Em 1991, foi ao som de “Quicksand”, de David Bowie, que Brett Anderson e Bernard Butler desenharam interiormente o desejo de serem mais que amigos – de serem uma banda, tocar em palcos e tocar nos corações. A morte recente de Bowie e o álbum que se avizinha dos Suede são o mote para um texto que pretende cruzar histórias, vivências e, sobretudo, celebrar a música e a arte.
Diz Michael Hann, jornalista do The Guardian, que Bernard Butler (guitarrista fundador dos Suede que viria a abandonar a banda em 1994) lhe falou ao telefone, dias após a morte de Bowie, sobre “Quicksand” e aquele momento em 1991 como se fala da nossa primeira namorada: a distância não apagou a memória e o revisitar do momento, e o óbito prematuro (como sempre é prematura a morte de um génio) do ícone devolveu o guitarrista ao “momento de ouro” daquilo que viriam a ser os Suede.
Um pormenor engraçado? O homónimo disco de estreia do grupo foi editado a 29 de março de 1993, uma semana antes de as lojas receberem Black Tie White Noise, 18.º de originais de Bowie e o primeiro que o músico lançou na década de 1990. E o mais giro? Um repórter de então do New Musical Express (NME), jornal que pouco tempo antes elevara os Suede à condição de melhor banda britânica mesmo ainda sem disco algum no mercado, levou a Bowie uma K7 com temas de Brett Anderson e amigos.

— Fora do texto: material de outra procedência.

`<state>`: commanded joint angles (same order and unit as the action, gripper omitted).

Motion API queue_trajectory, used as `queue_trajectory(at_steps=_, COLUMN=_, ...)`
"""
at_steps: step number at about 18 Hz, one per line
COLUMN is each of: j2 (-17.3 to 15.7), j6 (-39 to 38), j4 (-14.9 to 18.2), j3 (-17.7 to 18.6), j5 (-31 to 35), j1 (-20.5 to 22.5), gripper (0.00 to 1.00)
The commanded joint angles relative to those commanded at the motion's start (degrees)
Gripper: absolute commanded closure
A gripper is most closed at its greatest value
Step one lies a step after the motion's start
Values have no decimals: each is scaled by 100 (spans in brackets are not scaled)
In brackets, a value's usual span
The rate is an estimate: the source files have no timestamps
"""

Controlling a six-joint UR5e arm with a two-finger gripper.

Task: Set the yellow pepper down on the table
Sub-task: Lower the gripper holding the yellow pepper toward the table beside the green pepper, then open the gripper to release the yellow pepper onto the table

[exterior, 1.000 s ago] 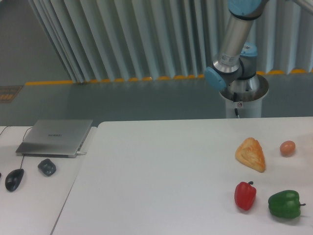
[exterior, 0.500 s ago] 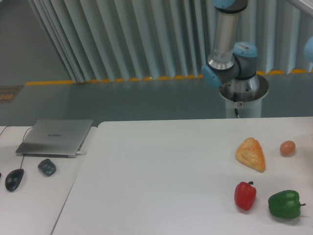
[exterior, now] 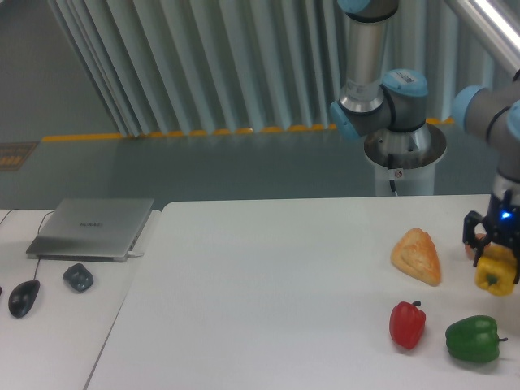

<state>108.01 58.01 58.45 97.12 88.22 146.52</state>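
Camera view has the claw point(exterior: 496, 262) at the far right, pinching the yellow pepper point(exterior: 496, 275) above the desk point(exterior: 268, 292), not yet set down. Watch the crowding: the green pepper point(exterior: 473, 338) sits just below and toward the camera, the bread wedge point(exterior: 418, 255) off to the claw's side, the red pepper point(exterior: 407, 324) beyond that. A straight drop likely lands on the green one, and the pepper could roll off the near edge.
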Motion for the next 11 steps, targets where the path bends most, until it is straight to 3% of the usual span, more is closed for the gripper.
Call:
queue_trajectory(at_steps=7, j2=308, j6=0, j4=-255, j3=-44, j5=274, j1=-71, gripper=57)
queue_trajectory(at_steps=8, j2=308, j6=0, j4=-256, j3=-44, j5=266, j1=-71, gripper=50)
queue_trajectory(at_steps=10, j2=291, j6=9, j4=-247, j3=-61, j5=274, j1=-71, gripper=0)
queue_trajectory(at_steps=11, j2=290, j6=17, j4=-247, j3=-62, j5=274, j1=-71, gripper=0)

“De todas as K7 que me enviaste, esta é a única que vi logo que era fantástica”, declararia depois Bowie ao jornalista. A ponte fez-se depois e Bowie, o ídolo, conheceu Brett, o petiz aspirante a estrela rock, na casa dos 20 anos, que chegou ao homem de quem tinha posters em casa e dele recolheu elogios. Tiraram fotografias para o referido NME. Beberam chá, Bowie, Brett e o repórter, enquanto escutavam em primeira mão Black Tie White Noise. Falam de pós-modernismo, dos anos 1970, ambiguidades sexuais, saxofones, Bryan Ferry, e muito mais. À conversa chega-se facilmente com meia dúzia de cliques na Internet de 2016.
Nos próximos dias é editado Night Thougts, sétimo álbum de estúdio dos londrinos Suede e segundo nas lojas depois do regresso ao ativo do grupo, em 2010 (a banda havia cessado funções em 2003). É um disco onde o grupo troca palavras de luxúria, vida louca e desejo por uma nova ideia de parentalidade (Anderson foi pai há pouco tempo) e relativo conforto – embora, a avaliar pelas faixas já reveladas, permaneça inalterada a destreza pop, um particular apreço por refrões e um sempre presente abraçar do legado próprio – legado próprio que, sim, foi buscar muita coisa ao génio falecido na semana passada.
Bowie morreu no passado dia 10 de janeiro aos 69 anos de idade. Brett Anderson tem 48 anos e prepara-se, com os seus Suede, para estampar Night Thougts – é editado na sexta-feira – no coração dos fiéis de sempre. O filho de Brett tem três anos, o seu enteado onze, este que vos escreve estas linhas 31. Em comum, a música como baliza das emoções e referência central de memórias, tensões, amores, vida. Mesmo quando a morte – rude ou cristalina, real e absoluta ou metafórica – forçosamente tem de chegar. David Bowie morreu e o seu legado não fica só na maravilhosa obra e nos discos que temos lá por casa. Celebremos.